LOCAL HEBREW papers in Jerusalem last week ran reports of what they called the Taliban weddings. There is an ultra-Orthodox cult in which the women are usually dressed in black or charcoal gray high-necked, long-sleeved and long skirted dresses beneath a tightly wrapped shawl the same color as the dress. Some of these women marry off their children as soon as they reach puberty. In Israel, it is illegal to perform marriages if one or both or both of the parties are under the age of 18.
According to the reports, police, who had been searching for a 13-year-old girl whose father had reported her as missing, were able to prevent a rooftop wedding in Mea She’arim between the missing girl and a 16-year-old boy. They took the bride and her mother into custody, as well as three other potential brides aged 12 and 13, whose mothers had spirited them away. The three potential brides were soon released, but the bride and her mother appeared before the Jerusalem District Court, which ordered their release. The police appealed the verdict, but the appeal was denied. The bride was put in the care of social welfare services.

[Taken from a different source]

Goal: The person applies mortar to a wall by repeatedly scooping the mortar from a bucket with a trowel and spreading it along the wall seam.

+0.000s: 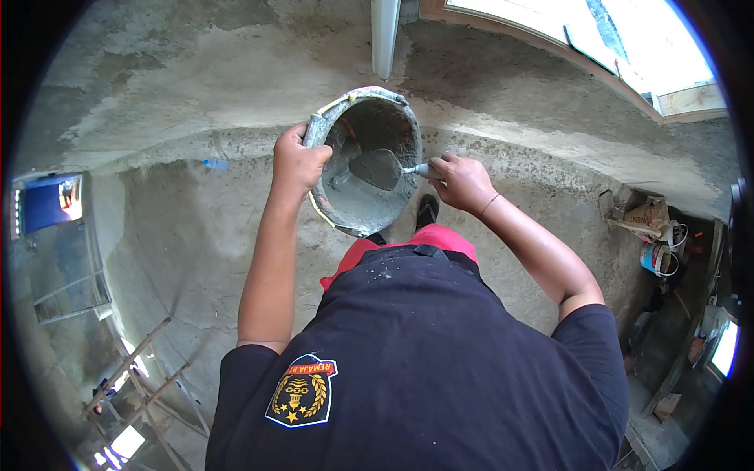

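Observation:
A round bucket [416, 125], its rim crusted with grey mortar, is held tilted in front of my body. My left hand [301, 161] grips its rim on the left side, thumb over the edge. Closed around the handle of a trowel [377, 169] is my right hand [462, 182], just outside the bucket's right rim. The trowel's blade reaches into the bucket, smeared with wet grey mortar [353, 200]. Some of the mortar lies along the lower inside wall.
Ahead rises a cement wall [236, 71] with a white pipe [384, 39] and a window frame [667, 102]. A clear bottle [216, 164] lies by the wall's foot. Paper sacks [648, 216] and a paint bucket [658, 260] stand right; wooden poles [149, 361] stand lower left.

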Motion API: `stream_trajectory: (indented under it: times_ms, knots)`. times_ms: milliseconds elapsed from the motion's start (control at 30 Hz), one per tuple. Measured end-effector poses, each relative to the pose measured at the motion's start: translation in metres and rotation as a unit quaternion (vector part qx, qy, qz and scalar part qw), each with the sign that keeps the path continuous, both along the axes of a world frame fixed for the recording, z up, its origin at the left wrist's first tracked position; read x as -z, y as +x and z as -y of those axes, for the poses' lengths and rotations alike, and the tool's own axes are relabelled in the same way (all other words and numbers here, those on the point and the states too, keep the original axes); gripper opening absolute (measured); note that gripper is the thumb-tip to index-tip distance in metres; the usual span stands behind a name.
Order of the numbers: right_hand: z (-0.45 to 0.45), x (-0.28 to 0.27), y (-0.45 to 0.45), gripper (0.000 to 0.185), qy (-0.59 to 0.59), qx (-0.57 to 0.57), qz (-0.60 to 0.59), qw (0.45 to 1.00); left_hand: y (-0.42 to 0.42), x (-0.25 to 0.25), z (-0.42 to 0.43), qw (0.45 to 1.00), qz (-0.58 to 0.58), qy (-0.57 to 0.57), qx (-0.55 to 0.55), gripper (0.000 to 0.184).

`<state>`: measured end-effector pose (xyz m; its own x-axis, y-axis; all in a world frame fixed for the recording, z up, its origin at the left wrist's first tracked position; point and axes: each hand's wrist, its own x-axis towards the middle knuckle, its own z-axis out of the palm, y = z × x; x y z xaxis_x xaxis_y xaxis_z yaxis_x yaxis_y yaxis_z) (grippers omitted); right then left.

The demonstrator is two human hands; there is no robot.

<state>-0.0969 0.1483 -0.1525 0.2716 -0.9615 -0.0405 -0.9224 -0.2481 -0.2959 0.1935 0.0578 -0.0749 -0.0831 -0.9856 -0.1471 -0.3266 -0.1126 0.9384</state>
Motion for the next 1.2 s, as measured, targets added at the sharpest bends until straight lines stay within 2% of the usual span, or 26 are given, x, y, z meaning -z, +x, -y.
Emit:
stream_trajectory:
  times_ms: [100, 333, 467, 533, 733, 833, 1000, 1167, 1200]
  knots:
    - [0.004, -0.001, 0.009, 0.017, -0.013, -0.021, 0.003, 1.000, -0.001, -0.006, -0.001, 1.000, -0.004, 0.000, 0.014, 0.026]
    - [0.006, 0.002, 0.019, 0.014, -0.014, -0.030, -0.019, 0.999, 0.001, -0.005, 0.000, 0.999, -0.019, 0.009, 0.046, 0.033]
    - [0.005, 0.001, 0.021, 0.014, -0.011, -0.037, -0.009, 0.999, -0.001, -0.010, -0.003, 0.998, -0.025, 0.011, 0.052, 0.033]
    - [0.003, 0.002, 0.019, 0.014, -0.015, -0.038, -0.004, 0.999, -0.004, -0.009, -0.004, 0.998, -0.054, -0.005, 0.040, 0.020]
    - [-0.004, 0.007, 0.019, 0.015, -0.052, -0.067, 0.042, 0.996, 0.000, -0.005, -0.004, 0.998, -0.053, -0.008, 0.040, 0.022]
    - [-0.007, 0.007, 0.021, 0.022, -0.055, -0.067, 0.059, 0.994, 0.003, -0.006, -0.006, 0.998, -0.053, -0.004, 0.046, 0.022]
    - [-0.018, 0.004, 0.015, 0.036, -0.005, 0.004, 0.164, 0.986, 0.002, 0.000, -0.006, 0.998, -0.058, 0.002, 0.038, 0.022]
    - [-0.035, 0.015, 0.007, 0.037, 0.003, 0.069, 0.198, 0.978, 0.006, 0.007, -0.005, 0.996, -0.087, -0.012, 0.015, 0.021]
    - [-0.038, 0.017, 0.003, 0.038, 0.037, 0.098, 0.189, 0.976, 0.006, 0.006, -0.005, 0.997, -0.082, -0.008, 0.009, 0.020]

Ruthie Shapira, who heads the social welfare unit that deals with cases in haredi neighborhoods, was reported as saying that the girl – whom she personally met on what was supposed to be the wedding night, and whose progress she has followed – is now in a sheltered facility. The girl had been in a state of trauma, and it took much careful therapy and sensitivity to bring her out of it.
Police estimate that some 20 to 30 women belong to the cult and move around with their daughters to avoid detection by police or social welfare authorities. Not all such marriages are prevented in time, but when they do occur, the family later requires social welfare support. Social welfare authorities are currently caring for six such families in which the brides were aged 12 to 14.